__Task goal__:
Return exactly the span of lines in the following data that opens with the line containing "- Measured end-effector" and closes with the line containing "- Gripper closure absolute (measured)". Include nothing else.

__Collected data__:
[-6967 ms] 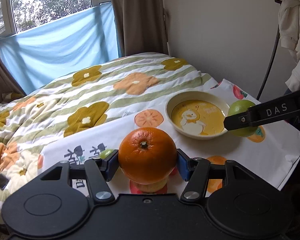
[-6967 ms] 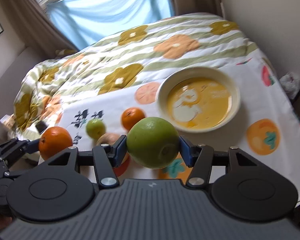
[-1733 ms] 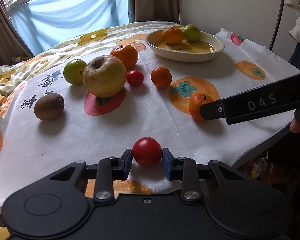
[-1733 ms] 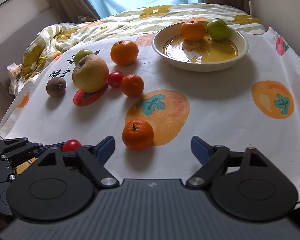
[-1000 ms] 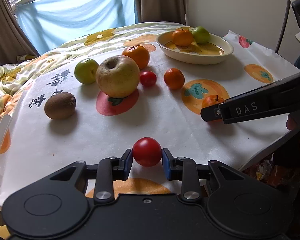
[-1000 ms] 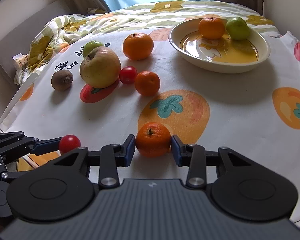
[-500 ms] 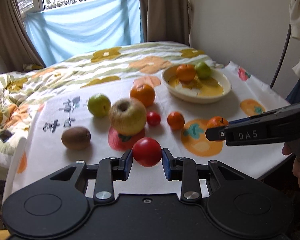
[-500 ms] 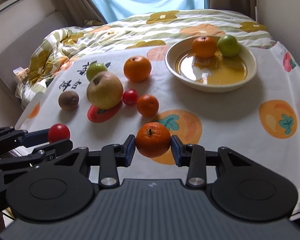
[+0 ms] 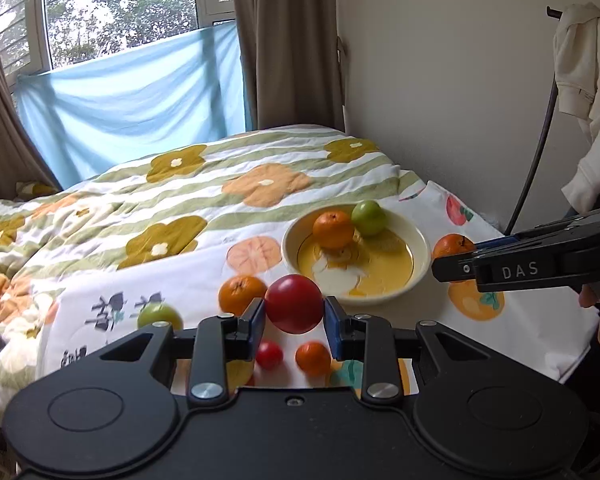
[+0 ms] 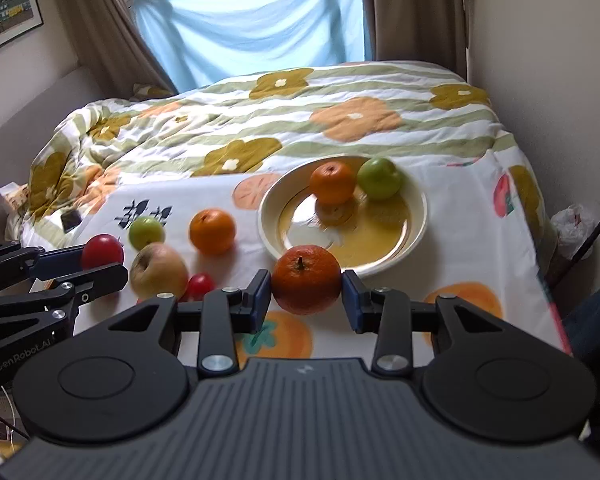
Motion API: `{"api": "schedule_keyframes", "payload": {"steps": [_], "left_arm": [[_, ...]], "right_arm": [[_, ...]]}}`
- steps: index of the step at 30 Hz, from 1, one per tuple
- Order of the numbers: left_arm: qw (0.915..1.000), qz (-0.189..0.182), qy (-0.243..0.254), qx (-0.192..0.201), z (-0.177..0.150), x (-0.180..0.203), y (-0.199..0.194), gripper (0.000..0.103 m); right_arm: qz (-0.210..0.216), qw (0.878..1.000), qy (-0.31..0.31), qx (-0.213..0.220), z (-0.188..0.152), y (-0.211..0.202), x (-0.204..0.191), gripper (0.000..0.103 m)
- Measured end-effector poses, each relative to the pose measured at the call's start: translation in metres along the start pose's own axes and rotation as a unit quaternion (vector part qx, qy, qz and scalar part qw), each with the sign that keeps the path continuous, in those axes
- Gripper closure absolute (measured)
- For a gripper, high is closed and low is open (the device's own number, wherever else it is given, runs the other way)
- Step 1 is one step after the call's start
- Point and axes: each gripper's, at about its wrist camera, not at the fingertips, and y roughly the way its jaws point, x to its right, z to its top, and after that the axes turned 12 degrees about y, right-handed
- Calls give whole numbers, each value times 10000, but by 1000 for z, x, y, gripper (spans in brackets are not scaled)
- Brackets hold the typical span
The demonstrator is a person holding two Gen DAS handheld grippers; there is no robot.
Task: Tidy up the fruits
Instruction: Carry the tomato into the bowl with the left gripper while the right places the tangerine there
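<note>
The left gripper (image 9: 294,316) clamps a red tomato (image 9: 294,309) above the cloth, short of the bowl (image 9: 414,242). The right gripper (image 10: 306,294) pinches a mandarin (image 10: 306,279) at the bowl's near rim. Only the right wrist view shows the apple (image 10: 159,270), left of the bowl; the left gripper's body hides it in the other. An orange (image 10: 333,183) and green fruit (image 10: 379,179) sit inside the bowl.

I see the bowl (image 10: 416,216) far right on the tablecloth (image 10: 472,248), with 2 fruits inside: an orange (image 10: 333,182) left of an apple (image 10: 379,179). Left of the bowl lie another orange (image 10: 212,231), a small apple (image 10: 146,232) and a large apple (image 10: 158,265).
</note>
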Motion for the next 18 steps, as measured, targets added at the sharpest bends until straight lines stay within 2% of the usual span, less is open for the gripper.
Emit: {"api": "schedule_keyframes", "payload": {"steps": [6,18], "left_arm": [[9998,-176,84,-31,34,6,44,68],[9980,-164,73,-613,71,7,156,68]], "right_arm": [[-98,9999,52,40,33,22,27,50],[-165,9994,120,-279,80,88,75,50]]}}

__Answer area__:
- Measured end-effector poses, each relative to the pose measured at the call's start: translation in metres along the start pose's own axes and rotation as a unit quaternion (vector part qx, qy, qz and scalar part qw), each with the sign that keeps the path continuous, in those axes
- Gripper closure absolute (measured)

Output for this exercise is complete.